Lithium Tetrachloroalum and Other Servants of God's Will

Religious mysteries surround a strange young child.

"'And of course the one book she had arrived with onto the stoop was none other than a New International version of The Holy Bible, which sparked the longest conversation the girl and I ever had. One afternoon while her alleged father was in the basement workshop of his, tinkering. I sat there flipping its pages and heard her clonking down the hall. Now, was I looking for notes or marginalia? Arguments? So I see the souped-up red lights and then there she is, sitting on the floor in front of me with a banana in one hand and a stuffed doll in the other, suspicious narrow eyes. Asking whether I was a Catholic. I am indeed, I told her, which she answered by affirming, me too. Which gave me pause, cautious not to trigger and witness again her version of tears. Well, I said, technically speaking, that isn’t true. Not until you take your first communion. And at this point she stared into my own face in a way I couldn’t describe if you gave me a full week.'"

The Neighbor

A lonely housesitter makes himself at home in slightly inappropriate ways.

"He’s in the master bedroom. There are no decorations—no photos hung on the wall or in frames on the dresser, no other artwork, no decals like Alice bought and had Ben stick-apply to the walls of their own bedroom when they’d first moved into the neighborhood themselves. There’s only the dresser along the wall, with a vanity mirror and neatly organized jewelry atop, and a nightstand on each side of the bed. Neither has anything on it but books, but Ben can immediately distinguish his from hers from the selection, the way they are stacked. Without thinking, without being able to help himself, Ben goes to Helen’s side of the bed and opens the drawer."

This Place Is a Dump

A woman's ex-lover moves into her duplex apartment.

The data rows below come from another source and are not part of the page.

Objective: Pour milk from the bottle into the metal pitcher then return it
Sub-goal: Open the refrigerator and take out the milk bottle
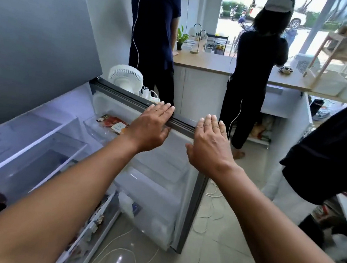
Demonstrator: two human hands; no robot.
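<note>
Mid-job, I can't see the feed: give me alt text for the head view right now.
Both hands are empty and open at the top edge of an open fridge door: the left hand rests on the edge, the right hand is flat beside it. A white milk bottle stands in the lower door shelf. Two people stand at a wooden counter behind.
</note>
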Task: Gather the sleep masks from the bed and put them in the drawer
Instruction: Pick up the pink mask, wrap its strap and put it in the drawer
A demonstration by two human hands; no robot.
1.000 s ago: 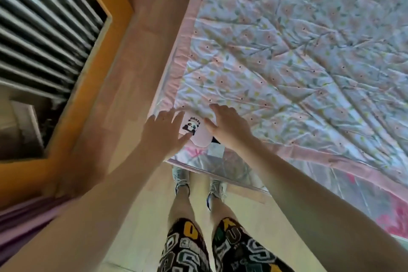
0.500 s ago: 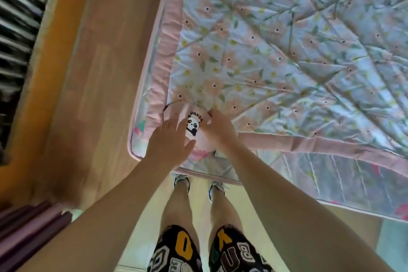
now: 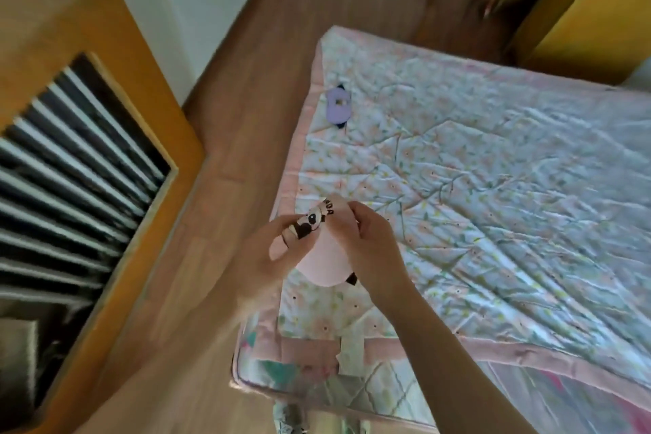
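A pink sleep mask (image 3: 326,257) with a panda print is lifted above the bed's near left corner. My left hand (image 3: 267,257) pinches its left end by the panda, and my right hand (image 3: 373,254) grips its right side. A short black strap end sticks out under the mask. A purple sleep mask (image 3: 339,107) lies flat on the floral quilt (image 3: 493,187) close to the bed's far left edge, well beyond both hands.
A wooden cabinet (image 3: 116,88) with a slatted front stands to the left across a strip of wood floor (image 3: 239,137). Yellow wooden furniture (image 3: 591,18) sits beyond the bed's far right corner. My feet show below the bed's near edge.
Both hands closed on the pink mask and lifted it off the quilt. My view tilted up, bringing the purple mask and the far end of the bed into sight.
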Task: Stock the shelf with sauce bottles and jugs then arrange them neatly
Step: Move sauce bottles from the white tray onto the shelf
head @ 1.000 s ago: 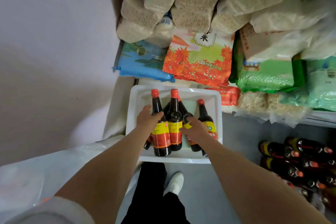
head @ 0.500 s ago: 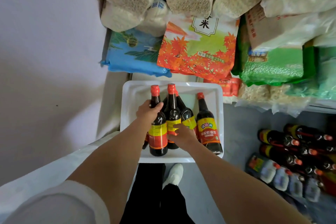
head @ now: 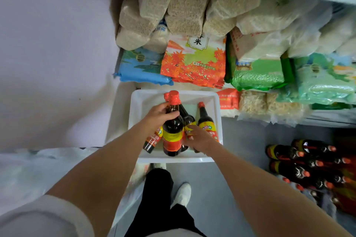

"I wanted to be with Mitch again the way we were after college, with that safety of the late-night sex call, the backup-plan date who was not really a date to parties filled with couples. But I did not have the courage to tell him that I wanted to pick up where we had left off before he married Janet any more than I could have told him I had loved him all those years ago. By the time he was free again (and moving into the duplex I owned), I had learned to seal off my heart from his casual, unofficial kind of love."